═════ Material shown ═════
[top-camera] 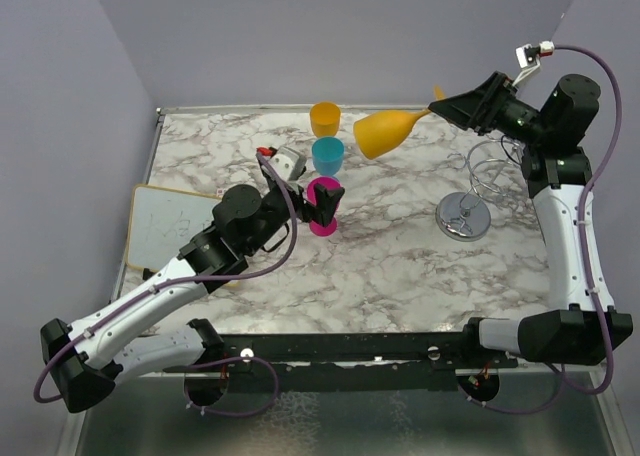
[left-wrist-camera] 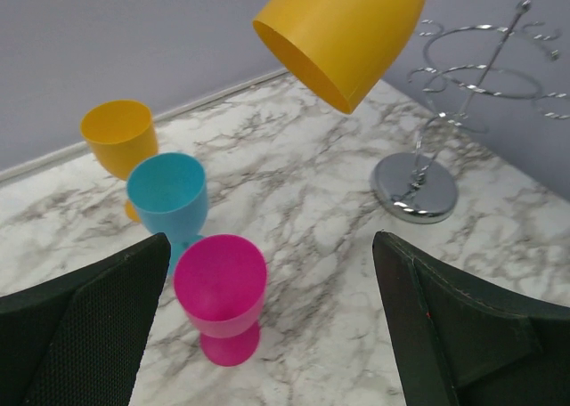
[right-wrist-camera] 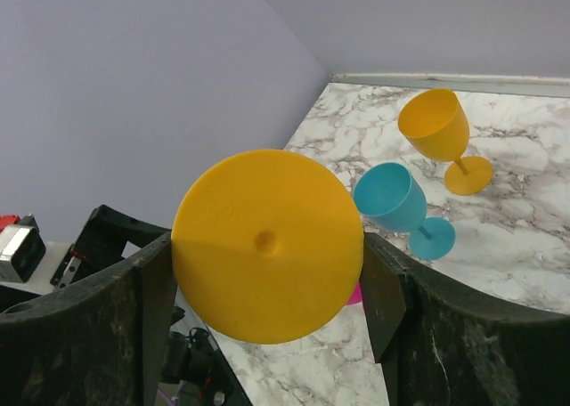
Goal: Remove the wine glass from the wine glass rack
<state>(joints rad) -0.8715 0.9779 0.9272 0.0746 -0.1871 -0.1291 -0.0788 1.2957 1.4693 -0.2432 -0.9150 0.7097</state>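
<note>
The wine glass (top-camera: 385,131), yellow-orange, is hanging in the air off the wine glass rack (top-camera: 463,216). It is lying nearly level, with its mouth facing left and slightly down. My right claw (top-camera: 445,104) is pinching it by the round foot. In the right wrist view the disc is sitting between my two fingers (right-wrist-camera: 151,290), with its edge touching one on each side. The bowl is pointing away from me, toward the left arm.

The rack is standing upright on its disc base on the right part of the marble table (top-camera: 400,266). It is below and to the right of the held glass, apart from it. Its wire arms are carrying nothing that I can make out.

Three more glasses are standing upright in a short row left of the held bowl: a yellow glass (top-camera: 325,118) farthest back, a blue glass (top-camera: 328,156) in the middle and a pink glass (top-camera: 324,221) nearest.

My left claw (top-camera: 322,204) is hovering at the pink glass with its fingers spread wide, gripping nothing. In the left wrist view the pink glass is showing between the two fingertips without touching either.

A white board (top-camera: 165,221) is lying flat at the table's left edge, partly under my left arm.
</note>
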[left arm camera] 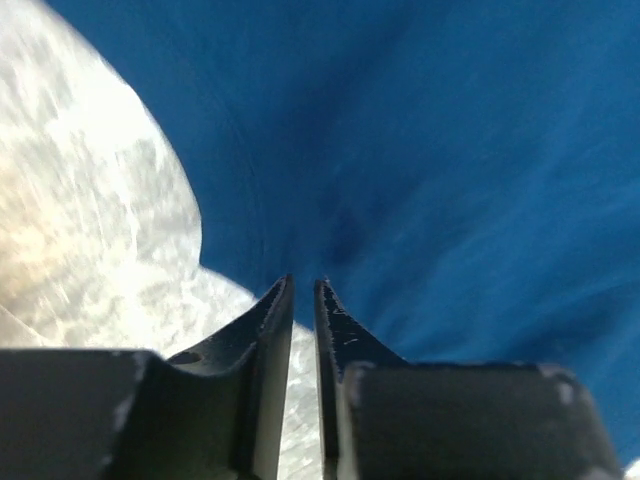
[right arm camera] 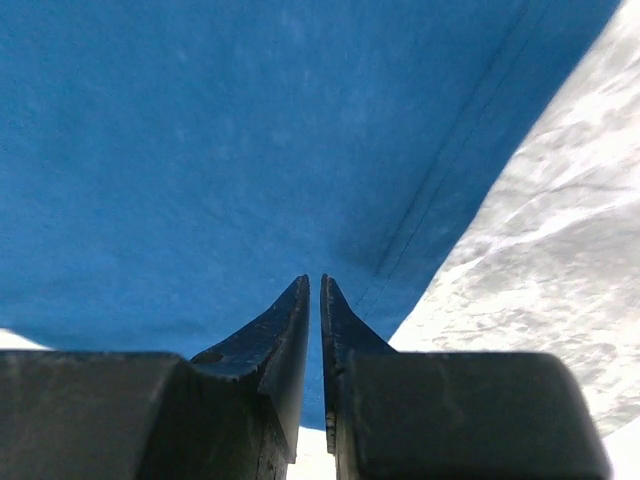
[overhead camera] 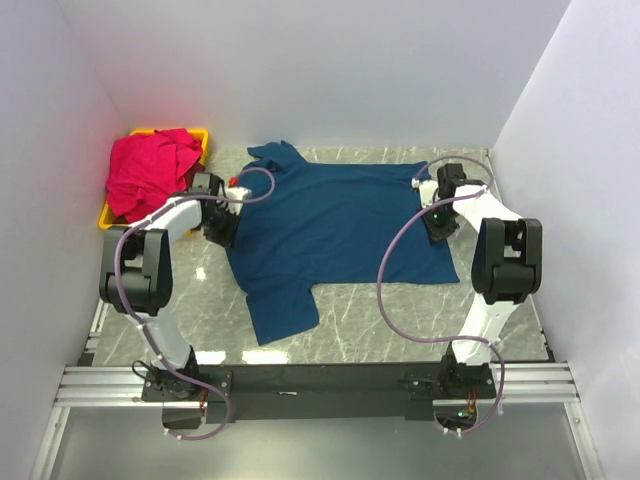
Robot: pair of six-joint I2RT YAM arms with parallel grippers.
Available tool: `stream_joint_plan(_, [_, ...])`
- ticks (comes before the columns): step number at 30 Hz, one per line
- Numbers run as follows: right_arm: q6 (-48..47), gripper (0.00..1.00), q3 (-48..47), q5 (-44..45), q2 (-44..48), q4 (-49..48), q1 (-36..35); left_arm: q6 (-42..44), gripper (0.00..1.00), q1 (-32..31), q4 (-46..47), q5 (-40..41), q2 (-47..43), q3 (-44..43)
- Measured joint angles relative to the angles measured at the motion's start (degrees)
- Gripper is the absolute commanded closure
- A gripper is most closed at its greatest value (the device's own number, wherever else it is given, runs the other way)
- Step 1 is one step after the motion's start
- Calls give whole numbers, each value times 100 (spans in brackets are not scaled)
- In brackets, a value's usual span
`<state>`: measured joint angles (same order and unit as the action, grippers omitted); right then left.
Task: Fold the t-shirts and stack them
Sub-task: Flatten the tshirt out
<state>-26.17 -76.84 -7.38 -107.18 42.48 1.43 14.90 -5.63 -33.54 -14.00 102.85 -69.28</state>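
Observation:
A navy blue t-shirt (overhead camera: 340, 225) lies spread flat on the marble table (overhead camera: 400, 320), collar to the left. My left gripper (overhead camera: 220, 232) sits at its left edge near the collar. In the left wrist view that gripper (left arm camera: 305, 288) has only a thin slit between its fingers, tips on the rim of the blue cloth (left arm camera: 450, 150). My right gripper (overhead camera: 440, 225) is at the shirt's right hem. Its jaws (right arm camera: 312, 282) are nearly together over the hem of the blue cloth (right arm camera: 200, 150). A red-pink t-shirt (overhead camera: 150, 172) lies bunched in the far left corner.
The red-pink shirt rests in a yellow bin (overhead camera: 200, 133) against the left wall. White walls close in the table on three sides. Bare marble (left arm camera: 90, 200) shows left of the shirt, and more marble (right arm camera: 560, 250) to its right and along the near edge.

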Motion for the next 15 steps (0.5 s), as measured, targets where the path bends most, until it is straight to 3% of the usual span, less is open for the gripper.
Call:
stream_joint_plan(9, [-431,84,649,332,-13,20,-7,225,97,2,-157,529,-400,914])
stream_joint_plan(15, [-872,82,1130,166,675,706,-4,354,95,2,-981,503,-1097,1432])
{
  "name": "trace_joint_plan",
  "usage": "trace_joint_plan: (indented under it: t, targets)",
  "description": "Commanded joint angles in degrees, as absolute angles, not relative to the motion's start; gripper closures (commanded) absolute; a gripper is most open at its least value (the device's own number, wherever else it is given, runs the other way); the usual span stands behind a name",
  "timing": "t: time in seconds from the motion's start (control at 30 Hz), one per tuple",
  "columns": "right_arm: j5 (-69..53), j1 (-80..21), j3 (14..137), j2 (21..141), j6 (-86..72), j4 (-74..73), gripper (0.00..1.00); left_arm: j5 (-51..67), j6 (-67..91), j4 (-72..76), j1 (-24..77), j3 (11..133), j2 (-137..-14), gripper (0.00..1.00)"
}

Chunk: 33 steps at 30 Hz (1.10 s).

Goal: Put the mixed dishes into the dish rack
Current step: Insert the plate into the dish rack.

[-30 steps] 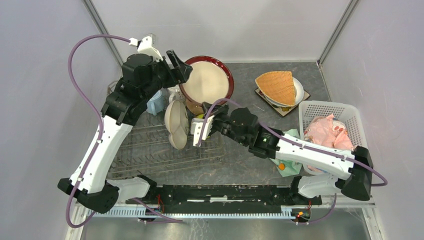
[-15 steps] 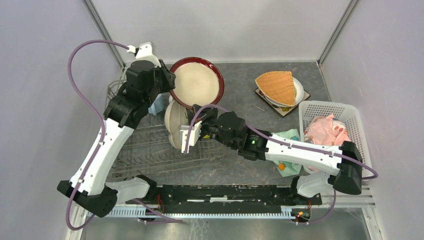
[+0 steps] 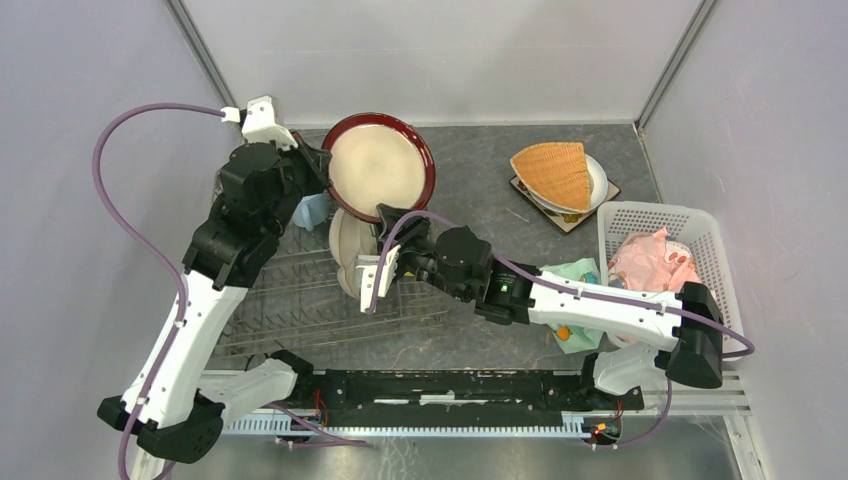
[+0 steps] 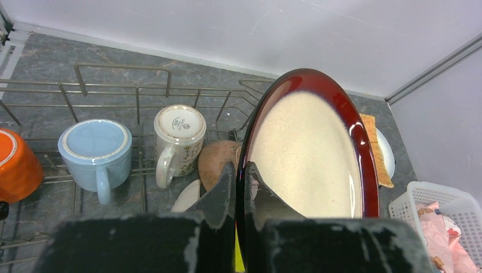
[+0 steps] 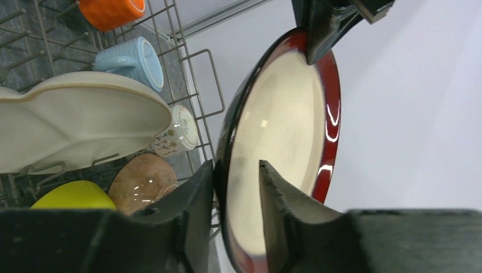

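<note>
The red-rimmed plate [image 3: 378, 168] hangs tilted on edge over the back of the dish rack [image 3: 300, 300]. My left gripper [image 4: 240, 165] is shut on its dark rim [image 4: 307, 153]. My right gripper [image 5: 236, 165] is open, its jaws either side of the plate's lower rim [image 5: 278, 114] with a gap at the cream face. In the rack sit an orange mug [image 4: 17, 165], a light-blue mug [image 4: 94, 145], a white patterned mug [image 4: 179, 133], a tan bowl [image 5: 142, 179], a lime-green bowl [image 5: 74, 196] and the cream three-section plate [image 5: 79, 122].
A woven tan plate [image 3: 553, 172] lies on a white plate [image 3: 597, 180] at the back right. A white perforated basket [image 3: 620, 215] holds a pink cloth [image 3: 650, 262]. A teal patterned cloth [image 3: 575, 272] lies under the right arm. Grey walls stand close behind.
My left gripper has shut on the plate's rim and carried it left. My right gripper, shut on the plate before, has opened and followed to the left.
</note>
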<state>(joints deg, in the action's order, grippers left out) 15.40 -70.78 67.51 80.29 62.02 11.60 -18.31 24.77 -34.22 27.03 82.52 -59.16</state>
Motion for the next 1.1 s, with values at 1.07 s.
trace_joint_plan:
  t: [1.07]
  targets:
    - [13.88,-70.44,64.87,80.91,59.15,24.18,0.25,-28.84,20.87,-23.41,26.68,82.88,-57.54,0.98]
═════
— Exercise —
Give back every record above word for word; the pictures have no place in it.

— Response below —
[top-camera] 
[left-wrist-camera] 
[right-wrist-camera] 
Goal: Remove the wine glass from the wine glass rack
<state>(joints rad) -0.8715 0.9779 0.9272 0.0746 -0.1871 -0.1291 -0.0788 1.2957 1.4693 -0.2432 -0.9150 0.7097</state>
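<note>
The wine glass (top-camera: 385,131), yellow-orange, is hanging in the air off the wine glass rack (top-camera: 463,216). It is lying nearly level, with its mouth facing left and slightly down. My right claw (top-camera: 445,104) is pinching it by the round foot. In the right wrist view the disc is sitting between my two fingers (right-wrist-camera: 151,290), with its edge touching one on each side. The bowl is pointing away from me, toward the left arm.

The rack is standing upright on its disc base on the right part of the marble table (top-camera: 400,266). It is below and to the right of the held glass, apart from it. Its wire arms are carrying nothing that I can make out.

Three more glasses are standing upright in a short row left of the held bowl: a yellow glass (top-camera: 325,118) farthest back, a blue glass (top-camera: 328,156) in the middle and a pink glass (top-camera: 324,221) nearest.

My left claw (top-camera: 322,204) is hovering at the pink glass with its fingers spread wide, gripping nothing. In the left wrist view the pink glass is showing between the two fingertips without touching either.

A white board (top-camera: 165,221) is lying flat at the table's left edge, partly under my left arm.
</note>
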[left arm camera] 
[right arm camera] 
[overhead camera] 
Robot: pair of six-joint I2RT YAM arms with parallel grippers.
Available tool: `stream_joint_plan(_, [_, ...])`
- ticks (comes before the columns): step number at 30 Hz, one per line
- Numbers run as follows: right_arm: q6 (-48..47), gripper (0.00..1.00), q3 (-48..47), q5 (-44..45), q2 (-44..48), q4 (-49..48), q1 (-36..35); left_arm: q6 (-42..44), gripper (0.00..1.00), q1 (-32..31), q4 (-46..47), q5 (-40..41), q2 (-47..43), q3 (-44..43)
- Measured joint angles relative to the angles measured at the motion's start (degrees)
- Gripper is the absolute commanded closure
- A gripper is most closed at its greatest value (the device's own number, wherever else it is given, runs the other way)
- Step 1 is one step after the motion's start
- Calls give whole numbers, each value times 100 (spans in brackets are not scaled)
- In brackets, a value's usual span
`<state>`: measured joint angles (same order and unit as the action, grippers omitted); right then left.
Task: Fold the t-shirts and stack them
Sub-task: Flatten the tshirt out
<state>-26.17 -76.84 -7.38 -107.18 42.48 1.43 14.90 -5.63 -33.54 -14.00 102.85 -69.28</state>
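Observation:
A navy blue t-shirt (overhead camera: 340, 225) lies spread flat on the marble table (overhead camera: 400, 320), collar to the left. My left gripper (overhead camera: 220, 232) sits at its left edge near the collar. In the left wrist view that gripper (left arm camera: 305, 288) has only a thin slit between its fingers, tips on the rim of the blue cloth (left arm camera: 450, 150). My right gripper (overhead camera: 440, 225) is at the shirt's right hem. Its jaws (right arm camera: 312, 282) are nearly together over the hem of the blue cloth (right arm camera: 200, 150). A red-pink t-shirt (overhead camera: 150, 172) lies bunched in the far left corner.
The red-pink shirt rests in a yellow bin (overhead camera: 200, 133) against the left wall. White walls close in the table on three sides. Bare marble (left arm camera: 90, 200) shows left of the shirt, and more marble (right arm camera: 560, 250) to its right and along the near edge.
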
Motion for the next 15 steps (0.5 s), as measured, targets where the path bends most, until it is straight to 3% of the usual span, less is open for the gripper.
Call:
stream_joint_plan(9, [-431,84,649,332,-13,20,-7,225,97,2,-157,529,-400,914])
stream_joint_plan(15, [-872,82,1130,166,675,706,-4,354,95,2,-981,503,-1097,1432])
{
  "name": "trace_joint_plan",
  "usage": "trace_joint_plan: (indented under it: t, targets)",
  "description": "Commanded joint angles in degrees, as absolute angles, not relative to the motion's start; gripper closures (commanded) absolute; a gripper is most open at its least value (the device's own number, wherever else it is given, runs the other way); the usual span stands behind a name",
  "timing": "t: time in seconds from the motion's start (control at 30 Hz), one per tuple",
  "columns": "right_arm: j5 (-69..53), j1 (-80..21), j3 (14..137), j2 (21..141), j6 (-86..72), j4 (-74..73), gripper (0.00..1.00); left_arm: j5 (-51..67), j6 (-67..91), j4 (-72..76), j1 (-24..77), j3 (11..133), j2 (-137..-14), gripper (0.00..1.00)"
}

Chunk: 33 steps at 30 Hz (1.10 s).

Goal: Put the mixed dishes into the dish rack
Current step: Insert the plate into the dish rack.

[-30 steps] 
[-15 steps] 
[+0 steps] 
[+0 steps] 
[+0 steps] 

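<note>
The red-rimmed plate [image 3: 378, 168] hangs tilted on edge over the back of the dish rack [image 3: 300, 300]. My left gripper [image 4: 240, 165] is shut on its dark rim [image 4: 307, 153]. My right gripper [image 5: 236, 165] is open, its jaws either side of the plate's lower rim [image 5: 278, 114] with a gap at the cream face. In the rack sit an orange mug [image 4: 17, 165], a light-blue mug [image 4: 94, 145], a white patterned mug [image 4: 179, 133], a tan bowl [image 5: 142, 179], a lime-green bowl [image 5: 74, 196] and the cream three-section plate [image 5: 79, 122].
A woven tan plate [image 3: 553, 172] lies on a white plate [image 3: 597, 180] at the back right. A white perforated basket [image 3: 620, 215] holds a pink cloth [image 3: 650, 262]. A teal patterned cloth [image 3: 575, 272] lies under the right arm. Grey walls stand close behind.
My left gripper has shut on the plate's rim and carried it left. My right gripper, shut on the plate before, has opened and followed to the left.
</note>
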<state>(joints deg, in the action's order, grippers left out) 15.40 -70.78 67.51 80.29 62.02 11.60 -18.31 24.77 -34.22 27.03 82.52 -59.16</state>
Motion for the next 1.1 s, with values at 1.07 s.
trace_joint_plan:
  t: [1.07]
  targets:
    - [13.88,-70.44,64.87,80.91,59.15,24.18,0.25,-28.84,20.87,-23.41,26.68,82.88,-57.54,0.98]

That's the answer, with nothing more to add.